On the highway, Caslor said, he can use the shoulder as a kind of dedicated bike lane. But in Winnipeg, there are no dedicated bicycle lanes on major routes — something Caslor believes the city should introduce. City officials say that could be tricky. "Basically, we didn't really build the city for bikes the first time," said Coun. Jenny Gerbasi. "If you don't build it right the first time, to go back and fix it is difficult. But, you know, I think that's the direction we need to go."
I think Winnipeg can change the current infrasctructure and make more room for Mike, don't you?
Tuesday, September 2, 2008
Here is a strange article in the New York Times about how New Yorkers create little havens in that plot of land behind their houses. While open space (which is private) is one of the golden gems in NYC (other than a rent stabilized apartment), this article and this report really are begging the question: Is NYC turning into suburbia?
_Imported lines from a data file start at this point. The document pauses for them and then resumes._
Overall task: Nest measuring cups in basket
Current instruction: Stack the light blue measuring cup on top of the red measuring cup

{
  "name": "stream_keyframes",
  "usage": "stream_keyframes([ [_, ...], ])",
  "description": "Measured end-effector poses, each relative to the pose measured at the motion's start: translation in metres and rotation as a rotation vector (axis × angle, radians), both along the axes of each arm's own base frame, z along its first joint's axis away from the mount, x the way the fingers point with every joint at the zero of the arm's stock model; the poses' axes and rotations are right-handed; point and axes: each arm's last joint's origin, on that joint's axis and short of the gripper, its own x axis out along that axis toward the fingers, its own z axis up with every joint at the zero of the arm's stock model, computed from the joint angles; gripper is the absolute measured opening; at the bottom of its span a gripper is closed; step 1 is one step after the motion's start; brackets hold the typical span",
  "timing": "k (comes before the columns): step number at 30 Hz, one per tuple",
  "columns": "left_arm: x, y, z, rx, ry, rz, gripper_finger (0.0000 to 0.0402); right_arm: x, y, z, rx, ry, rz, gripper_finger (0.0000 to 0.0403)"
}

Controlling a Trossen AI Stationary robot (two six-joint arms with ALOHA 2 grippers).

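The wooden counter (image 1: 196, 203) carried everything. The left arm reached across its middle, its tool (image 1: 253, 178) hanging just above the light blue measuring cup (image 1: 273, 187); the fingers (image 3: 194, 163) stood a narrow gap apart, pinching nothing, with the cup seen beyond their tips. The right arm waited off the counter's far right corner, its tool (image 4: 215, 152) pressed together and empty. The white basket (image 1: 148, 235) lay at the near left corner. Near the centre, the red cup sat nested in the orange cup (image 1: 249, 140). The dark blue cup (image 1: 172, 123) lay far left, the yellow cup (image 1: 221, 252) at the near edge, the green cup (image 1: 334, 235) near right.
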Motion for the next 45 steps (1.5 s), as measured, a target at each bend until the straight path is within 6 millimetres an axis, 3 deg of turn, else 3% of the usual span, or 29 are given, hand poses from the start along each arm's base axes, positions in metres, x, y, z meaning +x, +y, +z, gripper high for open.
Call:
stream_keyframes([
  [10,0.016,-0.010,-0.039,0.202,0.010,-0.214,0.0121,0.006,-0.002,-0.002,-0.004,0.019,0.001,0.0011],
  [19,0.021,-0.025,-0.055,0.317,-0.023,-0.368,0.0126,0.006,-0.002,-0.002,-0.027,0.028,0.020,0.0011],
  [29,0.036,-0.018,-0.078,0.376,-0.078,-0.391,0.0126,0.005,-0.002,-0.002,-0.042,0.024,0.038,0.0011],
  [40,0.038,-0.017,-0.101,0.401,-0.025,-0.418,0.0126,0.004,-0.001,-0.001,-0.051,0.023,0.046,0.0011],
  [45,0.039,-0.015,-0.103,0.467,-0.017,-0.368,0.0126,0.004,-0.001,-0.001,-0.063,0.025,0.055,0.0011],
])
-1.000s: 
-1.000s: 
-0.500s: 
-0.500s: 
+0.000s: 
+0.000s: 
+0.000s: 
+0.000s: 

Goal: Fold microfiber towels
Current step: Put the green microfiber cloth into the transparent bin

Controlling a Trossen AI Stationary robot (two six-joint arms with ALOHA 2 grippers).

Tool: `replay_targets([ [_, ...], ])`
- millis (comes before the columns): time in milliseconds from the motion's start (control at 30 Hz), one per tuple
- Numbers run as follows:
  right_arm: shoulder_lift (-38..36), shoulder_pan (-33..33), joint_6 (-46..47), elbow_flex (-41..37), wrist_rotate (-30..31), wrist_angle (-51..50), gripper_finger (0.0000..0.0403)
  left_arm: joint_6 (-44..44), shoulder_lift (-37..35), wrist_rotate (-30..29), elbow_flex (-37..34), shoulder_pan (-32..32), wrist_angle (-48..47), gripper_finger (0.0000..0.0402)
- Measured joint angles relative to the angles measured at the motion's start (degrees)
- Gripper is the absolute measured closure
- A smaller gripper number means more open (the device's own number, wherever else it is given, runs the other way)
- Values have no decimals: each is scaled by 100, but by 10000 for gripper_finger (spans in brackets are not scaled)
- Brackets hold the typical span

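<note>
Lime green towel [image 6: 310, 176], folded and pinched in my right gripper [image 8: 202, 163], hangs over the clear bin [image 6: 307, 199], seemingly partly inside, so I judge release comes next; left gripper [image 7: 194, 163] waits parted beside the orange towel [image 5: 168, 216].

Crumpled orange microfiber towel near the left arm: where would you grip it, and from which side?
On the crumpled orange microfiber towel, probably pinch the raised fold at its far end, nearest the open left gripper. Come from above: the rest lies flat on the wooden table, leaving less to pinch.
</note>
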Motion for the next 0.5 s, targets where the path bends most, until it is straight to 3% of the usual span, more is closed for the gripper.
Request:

From the NY Times article:
On West 120th Street in Harlem, Mark Pinn finds mowing his lawn to be less a chore than a respite from the grind of city life. "It's a little therapeutic," Mr. Pinn said. "I get out there and do my thing." Mr. Pinn and his wife, Katrina Parris, have a 16-by-18-foot plot of lovingly tended Kentucky bluegrass fringed with Mexican river rocks. At night, they sit outside and count their blessings: "A house, two kids, two cars and a lawn," Mr. Pinn says.This recent study thinks so:
Today, leading transportation, planning and environmental groups will call on Mayor Bloomberg to change City policy that requires developers to build off-street parking with new residential buildings. This parking is required by City zoning rules, regardless of the building's proximity to transit or anticipated parking demand. The groups will release a study, Suburbanizing the City, which finds that City parking requirements will put 170,000 new cars on city streets by 2030. With little foresight, the City's zoning is transforming transit-centered neighborhoods into car-dependent ones and undermining city-wide traffic reduction goal
In a city where residents are clamoring for more green space, it is ironic that the zoning code dictates that more space still be used for cars. While this New York Times article shows these backyard green spaces, I am not so sure this is what most New Yorkers really want. Most people (in my opinion) seem happy to live in a concrete jungle and have access to larger parks as an oasis outside of the hustle and bustle of the streets. Do new homeowners with children want it all (a yard and a place to park their car)?